Extension of invitational auctions to enable open auctions, where bidders can freely participate without permission from sellers. It would require bids to be fully collateralized upon submission.

Overview

The private invitational auction from the initial prototype is a very common use case, but there is also demand for a more casual auction format, whereby bidders can freely participate in any public auction without any vetting from sellers. However, for sellers to be comfortable with this auction format, we need stronger backing for bids to mitigate the risk of bidders attempting to dishonor their bids – ideally, all bids should be fully collateralized by bidder deposits towards the auction. Thus, as a possible extension of the initial prototype auction design , we can replace the fixed security deposit from the prototype with a method that allows bidders to place sufficient deposits on L1 and then show proof of these deposits whenever they make bids on L2.

Workflow

In this step, each public auction would work as follows:

  1. Delegates initialize a Hydra Head, making it available to host the bidding for a yet-to-be-announced auction.
  2. The seller announces an auction to sell a given NFT (the “auction lot”), sets the terms of the auction, deposits the NFT into the auction smart contract, and indicates which Hydra Head will host the auction’s bidding process on L2.
  3. Near the bidding start-time, the bidding process for the auction moves from L1 (where the auction was announced) to L2 (the delegates’ Hydra Head).
  4. Bidders submit bids to delegates, who collectively witness the bids in the Hydra Head ledger and confirm bids to bidders via multi-signed ledger snapshots. A bid is valid only if proof is attached of a sufficient deposit placed by the bidder on L1 towards the auction.
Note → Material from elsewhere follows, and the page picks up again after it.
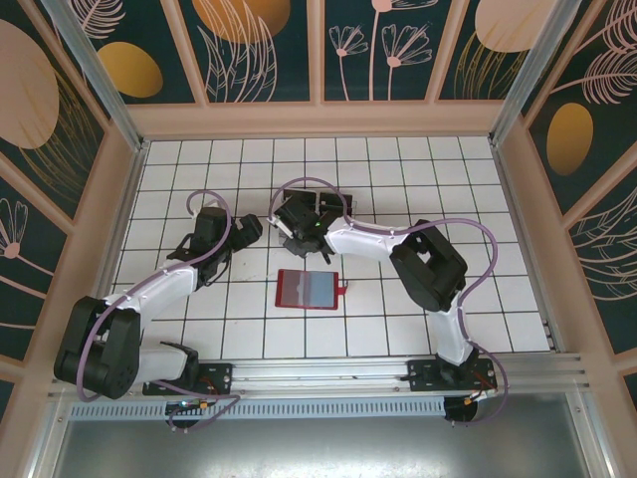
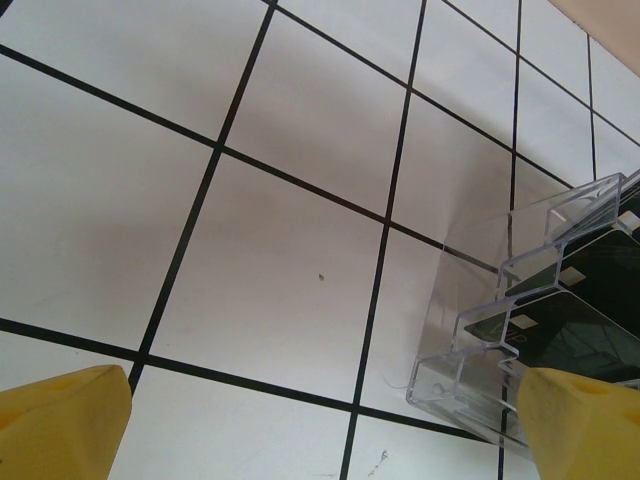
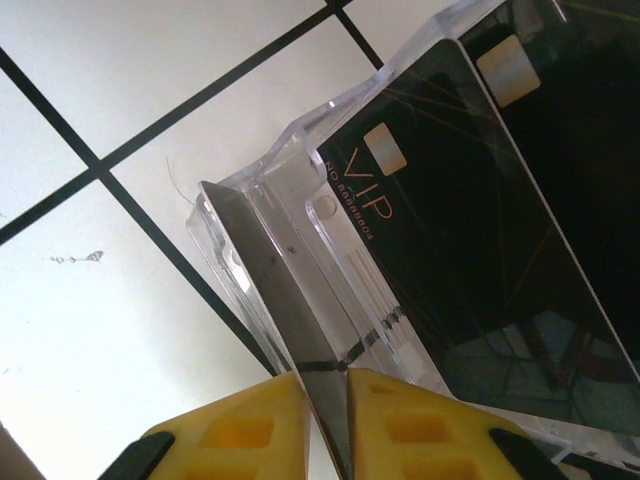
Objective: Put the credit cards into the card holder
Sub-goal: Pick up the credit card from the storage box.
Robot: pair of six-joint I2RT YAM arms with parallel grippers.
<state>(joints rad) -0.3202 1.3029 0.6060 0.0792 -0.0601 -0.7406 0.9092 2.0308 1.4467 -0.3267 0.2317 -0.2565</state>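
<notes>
Credit card [image 3: 264, 272] sits pinched between right fingers [image 3: 235, 435].

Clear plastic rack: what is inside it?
Dark credit cards stand in the rack's stepped slots, one marked VIP. The right tool pinches a thin sheet in the front slot, likely another card. Cards further back are partly covered by those in front.

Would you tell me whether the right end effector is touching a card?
Touching. In the right wrist view, the right end effector pinches a thin card, seen edge-on, between its yellow fingers at the clear rack.
</notes>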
Bidders make these deposits as needed on L1, to support their bids on L2.
  5. At the end of the bidding phase, the Hydra Head is closed and the standing bid is moved to L1. The bidder that submitted that standing bid becomes the winner of the auction.
  6. At the end of the bidding phase, the standing bid and the winning bidder’s deposit are used to send the auction lot to the winning bidder and the winning bid payment to the seller.
  7. At the end of the bidding phase, all other bidders can reclaim their bid deposits.
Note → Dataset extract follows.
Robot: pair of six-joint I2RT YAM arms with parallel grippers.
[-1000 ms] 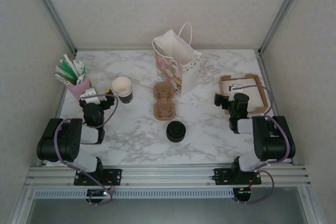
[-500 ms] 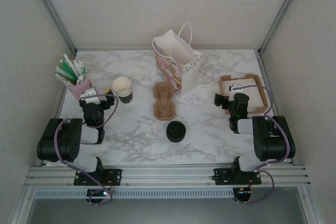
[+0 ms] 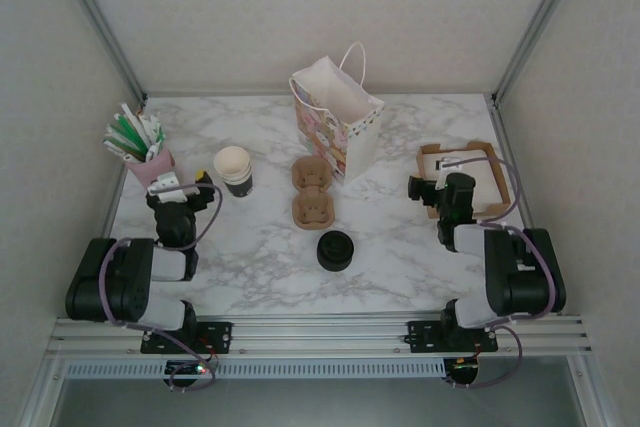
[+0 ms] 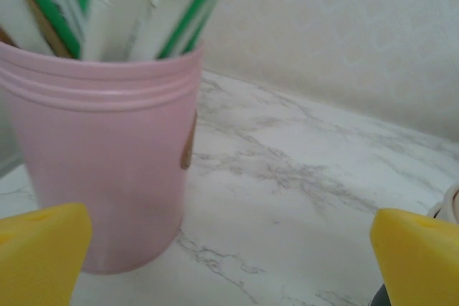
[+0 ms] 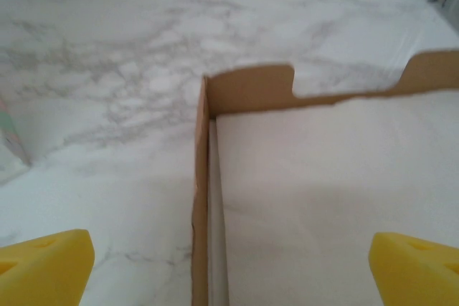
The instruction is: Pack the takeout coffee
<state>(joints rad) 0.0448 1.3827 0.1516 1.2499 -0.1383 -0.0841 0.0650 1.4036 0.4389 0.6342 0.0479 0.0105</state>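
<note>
My left fingers point(image 3: 183, 185) spread, empty, beside pink straw holder point(image 3: 150, 169). Paper cup point(image 3: 233, 169) just right of it on the tabletop point(image 3: 250, 257), lidless. Black lid point(image 3: 335, 250) centre, apart. Right fingers point(image 3: 432, 190) spread, empty, at cardboard tray point(image 3: 482, 151).

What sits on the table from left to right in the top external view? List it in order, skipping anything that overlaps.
pink cup of straws → lidless paper cup → patterned paper bag → cardboard tray
</note>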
Prerequisites from Hydra technical roadmap

No specific prerequisites are currently anticipated, but some may come up.

Remaining limitations

  • Auction implementation is a prototype, not necessarily ready for production.
  • A new Hydra Head must be opened for every auction.
  • Delegates can censor bidders from submitting bids to the auction.
  • Delegates are responsible on L2 for ensuring that the standing bid of the auction can only be replaced by a new bid that exceeds it by the minimum increment defined in the auction terms. However, bidders receive a multi-signed proof for every confirmed bid, which can be used as incontrovertible proof against delegates if there’s any foul play.